While working at Ground Zero, Megan started Live From the WTC, a blog focused on economics, business, and cooking. She may or may not have been the first major economics blogger, depending on whether we are allowed to throw outlying variables such as Brad Delong out of the set. From there it was but a few steps down the slippery slope to freelance journalism. She has worked in various capacities for The Economist, where she wrote about economics and oversaw the founding of Free Exchange, the magazine's economics blog. She has also maintained her own blog, Asymmetrical Information, which moved to The Atlantic, along with its owner, in August 2007.

Megan holds a bachelor's degree in English literature from the University of Pennsylvania and an M.B.A. from the University of Chicago. After a lifetime as a New Yorker, she now resides in northwest Washington, D.C., where she is still trying to figure out what one does with an apartment larger than 400 square feet.

Why do GM workers insist on job guarantees?

By Megan McArdle
Sep 27 2007, 10:37 AM ET Comment

Free Exchange asks:

The problem that unions tend to to face, in America and in Europe, is that successful attempts to improve the viability of a business lead to growth but also to employment shifts. A company may survive and generate better outcomes and wages for its workforce, but only if there is freedom to adjust the size and composition of that workforce. Since workers primarily benefit from employer concessions only to the extent that they're still employees, this encourages unions to ask for growth-constraining benefits that ensure either continued employment or handsome benefits for those forced to leave the company.

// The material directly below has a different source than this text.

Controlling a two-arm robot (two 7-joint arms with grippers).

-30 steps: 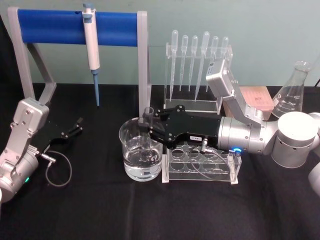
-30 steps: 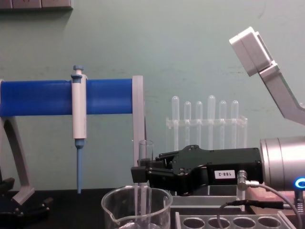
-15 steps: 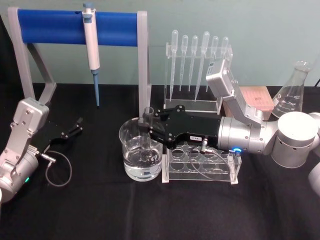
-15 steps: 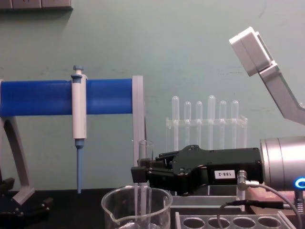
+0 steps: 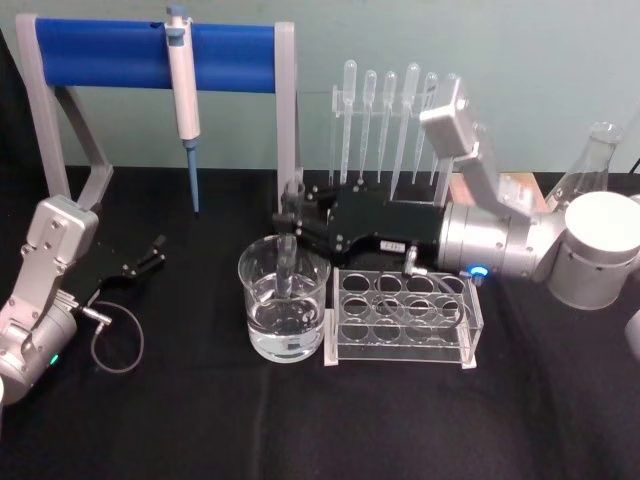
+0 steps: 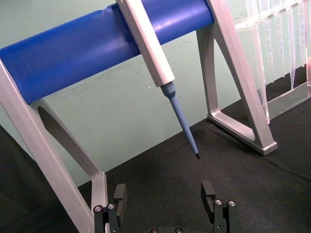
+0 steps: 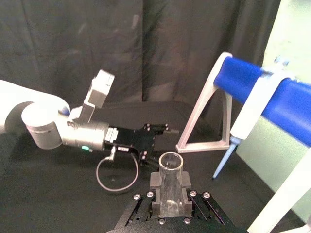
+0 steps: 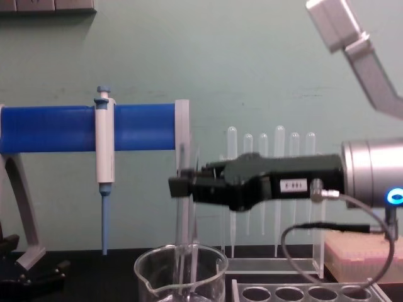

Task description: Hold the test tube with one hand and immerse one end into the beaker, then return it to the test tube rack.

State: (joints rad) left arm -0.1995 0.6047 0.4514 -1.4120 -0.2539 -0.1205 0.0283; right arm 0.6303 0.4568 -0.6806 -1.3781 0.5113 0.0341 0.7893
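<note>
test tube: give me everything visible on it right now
The test tube is clear glass, finger-wide, with an open rimmed top seen from the right wrist view. It stands upright, clamped near its top by the right claw. Its lower end hangs inside the beaker, apparently above the liquid; contact with the liquid cannot be told.

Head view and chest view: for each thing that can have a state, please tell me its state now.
test tube: upright, held by the right gripper, lower end inside the beaker.
beaker: upright, partly filled with clear liquid.
right gripper: shut on the test tube, above the beaker.
left gripper: open, holding nothing, low over the table at the left.
tube rack: holes empty.
pipettor: hanging on the blue stand.
</note>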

This state of affairs leads many economists to lament the existence of unions generally, since they tend to constrain economic growth, but it's important to note that union members are simply insuring against the potential loss of benefits they'd face if shunted out of their particular firm or industry and into another part of the economy. It stands to reason, then, that the package of benefits sought by unions might be less damaging to growth in situations where unions are fewer, larger, and more encompassing. In that case, a worker forced out of a firm for the sake of efficiency would stand a better chance of landing in an industry or firm with equally good worker benefits.

If that's the case, though, and larger unions are more amenable to growth-friendly corporate policies, then why not extend worker benefits to include all workers? If job loss carries with it the risk of benefit loss, leading workers to fight job-loss in growth inhibiting ways, why not eliminate that risk by providing those benefits at a national level? If concerns about health insurance and pension plans are encouraging workers to ask for employment protections, it seems sensible to provide them to all, so that displacement from any job into any other job will not result in benefit loss and give unions reasons to ask for job security (or fight openness to global markets).

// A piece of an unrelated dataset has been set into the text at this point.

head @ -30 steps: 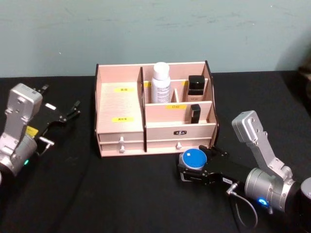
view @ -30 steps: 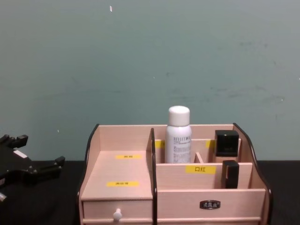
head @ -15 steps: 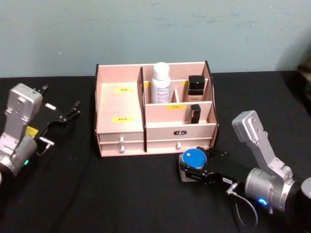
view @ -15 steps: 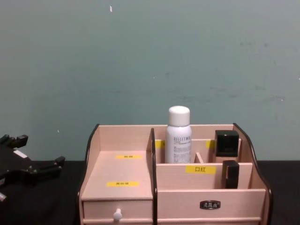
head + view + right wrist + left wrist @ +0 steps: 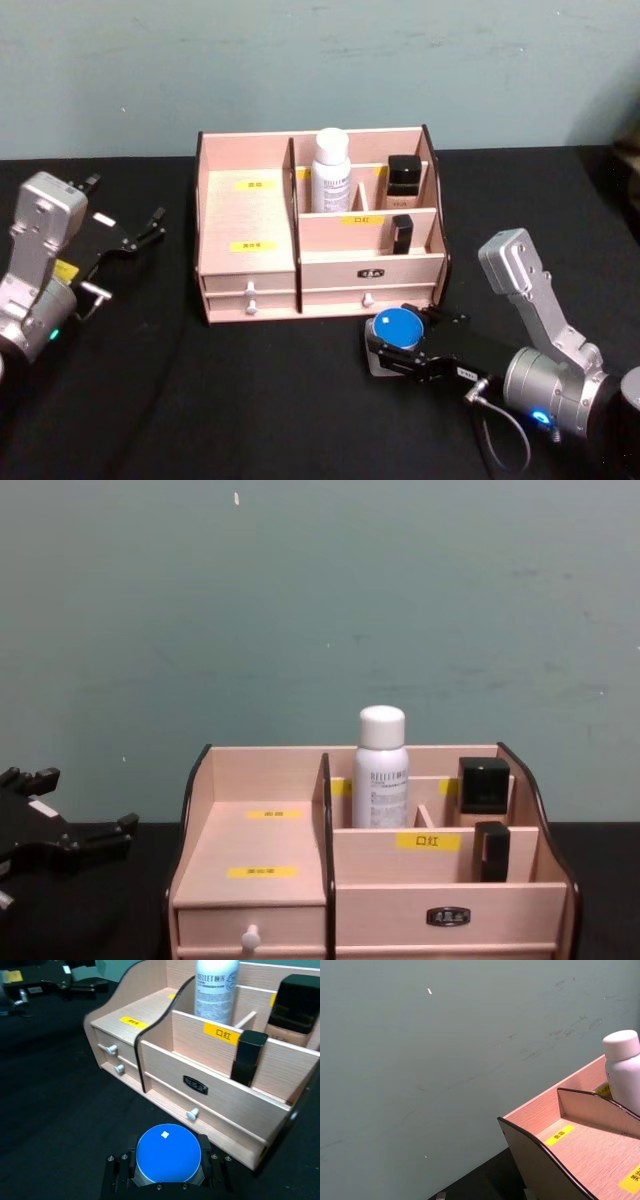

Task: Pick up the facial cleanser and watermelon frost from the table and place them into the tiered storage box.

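At the far left the left gripper (image 5: 127, 198) sat parked over the black table (image 5: 250, 400), well apart from the work, its fingers spread and holding nothing. In the middle stood the tiered storage box (image 5: 247, 215), and the facial cleanser (image 5: 331, 170), a white bottle, was already upright in its rear compartment, so only the second item looked left to place. That item, the watermelon frost (image 5: 396, 325), a round tin with a blue lid, lay just in front of the box's lower drawer front, and the right gripper (image 5: 400, 345) had its fingers pressed against the tin's two sides. The likely trouble was clearance. The tin sat close to the drawer knobs (image 5: 191, 1114), so a lift that drifted forward could catch the box front and push the light organiser back. A round, smooth tin could also turn or slip in a side pinch. A black lipstick (image 5: 402, 233) standing in the front slot left less room for a drop there. The right arm reached in low from the right, its forearm nearly flat along the table and its wrist pointing left toward the box.
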Controlling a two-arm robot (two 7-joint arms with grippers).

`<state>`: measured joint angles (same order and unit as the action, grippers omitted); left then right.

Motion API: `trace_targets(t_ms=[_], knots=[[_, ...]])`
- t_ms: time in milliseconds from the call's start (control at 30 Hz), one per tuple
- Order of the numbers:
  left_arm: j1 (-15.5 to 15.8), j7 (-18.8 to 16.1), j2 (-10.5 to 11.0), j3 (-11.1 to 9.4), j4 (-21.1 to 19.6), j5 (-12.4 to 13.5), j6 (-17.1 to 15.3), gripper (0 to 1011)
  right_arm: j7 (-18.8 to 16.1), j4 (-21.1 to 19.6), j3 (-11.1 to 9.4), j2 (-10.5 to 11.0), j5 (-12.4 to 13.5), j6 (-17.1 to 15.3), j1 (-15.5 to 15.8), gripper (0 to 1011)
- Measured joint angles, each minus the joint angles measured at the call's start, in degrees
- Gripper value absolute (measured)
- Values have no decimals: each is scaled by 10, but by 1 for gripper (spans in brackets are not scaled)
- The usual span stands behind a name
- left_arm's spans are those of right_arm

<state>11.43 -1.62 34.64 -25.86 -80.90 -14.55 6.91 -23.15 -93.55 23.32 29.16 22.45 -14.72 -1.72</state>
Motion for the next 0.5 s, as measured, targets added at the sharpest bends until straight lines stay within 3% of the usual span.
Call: trace_targets(t_ms=[333, 500], knots=[[0, 0, 0, 0, 0, 0, 0, 1001, -15, -27, 4, 7, 16, -2, -9, 735], [0, 0, 0, 0, 0, 0, 0, 1001, -22, -40, 14, 5, 21, -8, -34, 735]])
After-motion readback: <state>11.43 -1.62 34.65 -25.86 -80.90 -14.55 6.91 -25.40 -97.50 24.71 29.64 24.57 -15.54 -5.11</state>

Obviously, such programs must be paid for and would probably necessitate tax increases, which come with their own economic distortions. But it may be time to acknowledge that such trade-offs are necessary.

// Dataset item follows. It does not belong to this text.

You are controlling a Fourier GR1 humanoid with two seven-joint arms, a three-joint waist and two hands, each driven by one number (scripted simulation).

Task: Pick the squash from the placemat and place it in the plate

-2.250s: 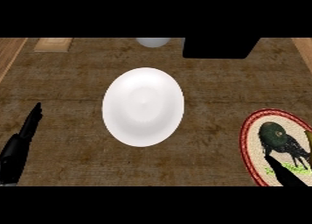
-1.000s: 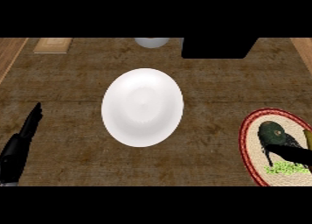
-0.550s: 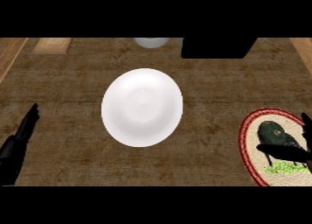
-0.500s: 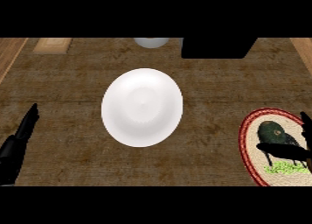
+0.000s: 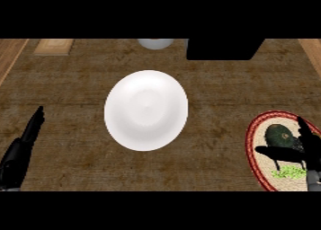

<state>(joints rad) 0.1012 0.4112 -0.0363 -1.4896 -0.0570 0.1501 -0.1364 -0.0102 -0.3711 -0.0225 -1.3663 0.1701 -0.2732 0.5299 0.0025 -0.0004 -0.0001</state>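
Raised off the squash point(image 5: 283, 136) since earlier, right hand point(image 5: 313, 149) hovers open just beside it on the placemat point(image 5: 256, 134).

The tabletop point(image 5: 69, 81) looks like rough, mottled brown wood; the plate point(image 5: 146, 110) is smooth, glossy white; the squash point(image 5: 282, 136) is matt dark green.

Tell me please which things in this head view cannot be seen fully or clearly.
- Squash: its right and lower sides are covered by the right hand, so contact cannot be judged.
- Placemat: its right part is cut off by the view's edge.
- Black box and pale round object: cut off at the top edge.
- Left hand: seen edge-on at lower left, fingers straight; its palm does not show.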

The problem is that while theoretically, such protections could smooth the growth losses this way, in practice, there's little evidence that they do so. Europe seems to have permanently lower growth, and higher unemployment, despite generous public pensions and health insurance. Indeed, the union fight at GM was over a group of people that already have gold-plated government health insurance: retirees over the age of 65. Nonetheless, the union struck.

Members of the UAW want job guarantees because outside a GM plant their skills will never, ever return anything close to what they make inside one. According to the Freep, wages and benefits for the average UAW worker run about $73. At a standard 40-hour workweek, that's the equivalent of a roughly $100,000 a year salary for someone with a high school education who takes no entrepreneurial risk. Where else is that kind of deal available? Is it any wonder that the membership wants to fight to keep that? Slash the health benefits and pensions in half and it would still be an extraordinarily good deal for workers whose earning power on the open market is probably more in the $20 an hour range.